Task statement >> Once you reach the end of the data, transcribe all of it exactly.

Source data >>
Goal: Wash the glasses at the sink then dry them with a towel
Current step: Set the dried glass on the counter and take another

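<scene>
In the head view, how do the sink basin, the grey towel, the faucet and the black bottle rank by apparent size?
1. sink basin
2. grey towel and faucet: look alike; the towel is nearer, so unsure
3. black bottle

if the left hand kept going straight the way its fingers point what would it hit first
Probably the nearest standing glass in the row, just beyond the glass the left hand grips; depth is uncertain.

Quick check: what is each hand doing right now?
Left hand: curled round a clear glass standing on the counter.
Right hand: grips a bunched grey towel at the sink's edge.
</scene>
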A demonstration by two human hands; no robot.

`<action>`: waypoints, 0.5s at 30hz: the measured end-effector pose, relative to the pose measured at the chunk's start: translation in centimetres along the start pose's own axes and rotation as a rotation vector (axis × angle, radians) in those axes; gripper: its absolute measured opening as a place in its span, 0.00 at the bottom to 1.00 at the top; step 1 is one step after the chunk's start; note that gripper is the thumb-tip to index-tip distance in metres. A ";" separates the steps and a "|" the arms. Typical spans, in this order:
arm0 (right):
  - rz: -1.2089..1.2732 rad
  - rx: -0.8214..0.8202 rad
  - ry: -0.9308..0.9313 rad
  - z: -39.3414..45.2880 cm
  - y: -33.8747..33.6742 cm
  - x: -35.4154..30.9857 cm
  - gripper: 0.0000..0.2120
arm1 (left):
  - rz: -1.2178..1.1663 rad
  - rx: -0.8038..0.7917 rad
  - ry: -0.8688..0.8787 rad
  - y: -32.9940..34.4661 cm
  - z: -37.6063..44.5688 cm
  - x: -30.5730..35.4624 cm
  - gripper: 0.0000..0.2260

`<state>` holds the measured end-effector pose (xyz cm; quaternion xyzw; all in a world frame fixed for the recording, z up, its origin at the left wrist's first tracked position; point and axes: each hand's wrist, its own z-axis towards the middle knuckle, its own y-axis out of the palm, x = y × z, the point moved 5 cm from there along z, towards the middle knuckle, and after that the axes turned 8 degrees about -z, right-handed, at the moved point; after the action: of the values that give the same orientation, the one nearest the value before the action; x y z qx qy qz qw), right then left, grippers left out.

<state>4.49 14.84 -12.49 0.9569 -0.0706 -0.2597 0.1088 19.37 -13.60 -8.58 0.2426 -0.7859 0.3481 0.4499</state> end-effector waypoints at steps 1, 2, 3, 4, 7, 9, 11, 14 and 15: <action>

Result below >>
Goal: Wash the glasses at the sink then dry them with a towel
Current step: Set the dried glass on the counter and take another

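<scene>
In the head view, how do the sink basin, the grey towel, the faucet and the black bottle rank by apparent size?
1. sink basin
2. grey towel and faucet: look alike; the towel is nearer, so unsure
3. black bottle

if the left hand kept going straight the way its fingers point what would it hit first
Probably the nearest standing glass in the row, just beyond the glass the left hand grips; depth is uncertain.

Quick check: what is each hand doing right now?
Left hand: curled round a clear glass standing on the counter.
Right hand: grips a bunched grey towel at the sink's edge.
</scene>
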A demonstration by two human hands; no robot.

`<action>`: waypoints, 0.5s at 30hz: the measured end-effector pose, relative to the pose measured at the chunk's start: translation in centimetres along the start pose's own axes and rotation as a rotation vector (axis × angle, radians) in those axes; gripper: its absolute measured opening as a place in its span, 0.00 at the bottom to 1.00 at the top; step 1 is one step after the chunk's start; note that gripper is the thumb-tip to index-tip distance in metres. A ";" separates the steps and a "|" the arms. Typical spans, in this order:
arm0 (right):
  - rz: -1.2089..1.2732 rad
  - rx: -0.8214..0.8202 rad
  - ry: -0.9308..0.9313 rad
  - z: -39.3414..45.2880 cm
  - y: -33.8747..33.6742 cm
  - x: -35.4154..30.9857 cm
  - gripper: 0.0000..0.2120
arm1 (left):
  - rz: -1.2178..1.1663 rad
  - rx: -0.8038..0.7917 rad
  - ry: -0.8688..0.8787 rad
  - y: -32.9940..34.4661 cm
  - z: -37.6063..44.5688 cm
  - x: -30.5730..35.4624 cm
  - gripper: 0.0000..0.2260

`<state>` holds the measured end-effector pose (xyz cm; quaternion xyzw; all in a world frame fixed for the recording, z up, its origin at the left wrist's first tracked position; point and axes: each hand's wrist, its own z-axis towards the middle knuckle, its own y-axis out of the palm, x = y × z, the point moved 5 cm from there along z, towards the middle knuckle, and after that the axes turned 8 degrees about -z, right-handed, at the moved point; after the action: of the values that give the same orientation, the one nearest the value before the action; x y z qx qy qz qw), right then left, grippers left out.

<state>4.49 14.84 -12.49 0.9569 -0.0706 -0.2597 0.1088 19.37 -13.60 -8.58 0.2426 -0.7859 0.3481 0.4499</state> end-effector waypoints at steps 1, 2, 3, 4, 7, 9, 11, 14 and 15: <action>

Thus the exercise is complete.